Prezydent : - W budżecie miasta potrzebne są dodatkowe środki. Spółka jest świetnie doinwestowana. Bez problemu poradzi sobie z tym wydatkiem.
Prezes nie potrafi jeszcze powiedzieć czy i kiedy konieczność spłaty pożyczek przełoży się na wysokość opłat za wodę i ścieki. Prezydent uważa, że nie ma takiego zagrożenia.
Sport słono kosztuje
Jak prezydent podzielił zysk spółki? Prawie 4,7 mln zł wpłynie do budżetu miasta w formie dywidendy. Z kolei kwota 1,5 mln zł zostanie przekazana na dofinansowanie działalności sportowej klubu Olimpia Grudziądz. - Mamy wątpliwości czy wyprowadzanie pieniędzy ze spółki komunalnej poza budżetem miasta jest zgodne z prawem. Zwrócimy się do Agencji Bezpieczeństwa Wewnętrznego, aby to zbadała - podkreśla Andrzej Wiśniewski, radny klubu Prawo i Sprawiedliwość.
Powtórka z rozrywki
Z Wodociągów do Olimpii prezydent Malinowski w ten sam sposób (poza budżetem miasta) pompuje grube miliony od wielu lat. Jak „Pomorska” ujawniła pod koniec ubiegłego roku, w latach 2010-2015 MWiO przekazały Olimpii Grudziądz łącznie 6,4 mln zł.
Radny: - To niepokojące
Po tym jak opisaliśmy sposób przekazywania pieniędzy dla Olimpii, oburzyli się mieszkańcy i część radnych.

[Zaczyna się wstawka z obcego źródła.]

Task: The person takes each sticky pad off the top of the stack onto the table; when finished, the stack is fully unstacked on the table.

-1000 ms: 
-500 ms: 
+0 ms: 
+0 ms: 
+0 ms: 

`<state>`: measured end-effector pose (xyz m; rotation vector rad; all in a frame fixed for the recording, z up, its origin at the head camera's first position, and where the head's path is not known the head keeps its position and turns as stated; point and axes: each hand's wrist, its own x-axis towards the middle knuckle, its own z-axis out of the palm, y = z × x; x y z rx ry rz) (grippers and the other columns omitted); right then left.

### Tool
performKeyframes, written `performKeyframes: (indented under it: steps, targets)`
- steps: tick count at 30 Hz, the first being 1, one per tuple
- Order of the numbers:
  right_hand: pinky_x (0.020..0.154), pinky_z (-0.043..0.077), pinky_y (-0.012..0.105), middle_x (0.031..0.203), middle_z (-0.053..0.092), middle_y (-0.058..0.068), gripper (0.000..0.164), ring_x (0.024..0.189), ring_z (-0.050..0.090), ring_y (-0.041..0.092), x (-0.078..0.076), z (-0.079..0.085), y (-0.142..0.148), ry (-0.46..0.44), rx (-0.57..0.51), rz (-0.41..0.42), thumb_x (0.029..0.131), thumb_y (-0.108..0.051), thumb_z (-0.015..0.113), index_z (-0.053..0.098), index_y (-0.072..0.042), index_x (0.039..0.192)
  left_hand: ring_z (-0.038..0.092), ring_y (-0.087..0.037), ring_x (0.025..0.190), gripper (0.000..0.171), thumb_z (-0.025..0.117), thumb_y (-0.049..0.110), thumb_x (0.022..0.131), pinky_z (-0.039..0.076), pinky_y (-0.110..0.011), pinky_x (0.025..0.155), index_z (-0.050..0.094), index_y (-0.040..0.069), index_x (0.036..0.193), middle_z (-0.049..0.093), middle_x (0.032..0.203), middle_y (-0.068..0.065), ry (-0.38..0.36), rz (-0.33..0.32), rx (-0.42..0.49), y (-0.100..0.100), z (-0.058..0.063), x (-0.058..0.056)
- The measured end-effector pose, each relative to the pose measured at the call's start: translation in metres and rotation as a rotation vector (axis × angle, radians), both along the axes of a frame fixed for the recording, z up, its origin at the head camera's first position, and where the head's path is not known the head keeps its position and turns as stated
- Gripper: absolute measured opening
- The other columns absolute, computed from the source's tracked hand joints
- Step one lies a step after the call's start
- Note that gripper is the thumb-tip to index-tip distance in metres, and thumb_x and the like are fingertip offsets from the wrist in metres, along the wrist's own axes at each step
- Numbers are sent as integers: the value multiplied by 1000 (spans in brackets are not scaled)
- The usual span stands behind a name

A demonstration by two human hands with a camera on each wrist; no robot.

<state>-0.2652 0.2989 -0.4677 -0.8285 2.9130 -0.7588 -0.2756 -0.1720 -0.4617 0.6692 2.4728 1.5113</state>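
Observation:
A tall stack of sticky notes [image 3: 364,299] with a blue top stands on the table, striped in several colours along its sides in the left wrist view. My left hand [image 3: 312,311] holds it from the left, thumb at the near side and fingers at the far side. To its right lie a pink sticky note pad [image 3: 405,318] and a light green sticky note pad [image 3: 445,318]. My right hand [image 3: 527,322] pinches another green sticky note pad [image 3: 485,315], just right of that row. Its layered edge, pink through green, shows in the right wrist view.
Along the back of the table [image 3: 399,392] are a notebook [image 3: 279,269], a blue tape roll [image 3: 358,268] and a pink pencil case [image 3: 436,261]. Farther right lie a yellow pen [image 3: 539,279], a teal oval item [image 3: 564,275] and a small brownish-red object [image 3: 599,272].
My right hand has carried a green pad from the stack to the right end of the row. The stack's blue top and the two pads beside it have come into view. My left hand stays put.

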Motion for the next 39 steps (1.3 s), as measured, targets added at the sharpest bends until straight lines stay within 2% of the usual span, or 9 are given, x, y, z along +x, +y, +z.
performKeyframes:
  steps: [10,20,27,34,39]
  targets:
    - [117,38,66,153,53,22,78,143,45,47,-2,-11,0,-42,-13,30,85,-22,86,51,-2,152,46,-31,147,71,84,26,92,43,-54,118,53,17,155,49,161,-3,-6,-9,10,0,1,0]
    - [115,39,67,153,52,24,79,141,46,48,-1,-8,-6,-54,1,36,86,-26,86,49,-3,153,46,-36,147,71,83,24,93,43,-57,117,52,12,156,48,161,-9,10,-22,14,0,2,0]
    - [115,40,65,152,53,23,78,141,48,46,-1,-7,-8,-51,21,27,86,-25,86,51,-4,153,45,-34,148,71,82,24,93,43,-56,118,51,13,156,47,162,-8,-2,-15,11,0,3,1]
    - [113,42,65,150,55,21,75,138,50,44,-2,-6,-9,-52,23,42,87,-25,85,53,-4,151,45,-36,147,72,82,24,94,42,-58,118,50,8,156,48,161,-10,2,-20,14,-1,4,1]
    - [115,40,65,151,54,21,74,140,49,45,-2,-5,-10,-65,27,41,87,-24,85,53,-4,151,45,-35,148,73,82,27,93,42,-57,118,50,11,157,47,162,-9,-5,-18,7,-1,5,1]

Z inicjatywy radnego Platformy Obywatelskiej Macieja Glamowskiego powstał projekt uchwały, który zalecał prezydentowi, aby sięgając po zyski spółek były one wypłacane w formie dywidendy, czyli „przechodziły” przez budżet samorządu. Ten projekt radni uchwalili w kwietniu.
- Był owocem kompromisu radnych. To niepokojące, że prezydent nie wziął pod uwagę zaleceń rady miejskiej. Będę oczekiwał wyjaśnień w tej sprawie - mówi Maciej Glamowski.
Andrzej Wiśniewski: - Prezydent zlekceważył radnych, media i mieszkańców.
Robert Malinowski podkreśla: - Uchwała radnych jest jedynie kierunkowa, do niczego mnie nie zobowiązuje. Przekazujemy pieniądze dla Olimpii zgodnie z prawem. To ukłon w stronę tysięcy mieszkańców, którzy przychodzą na stadion cieszyć się piłkarskim widowiskiem.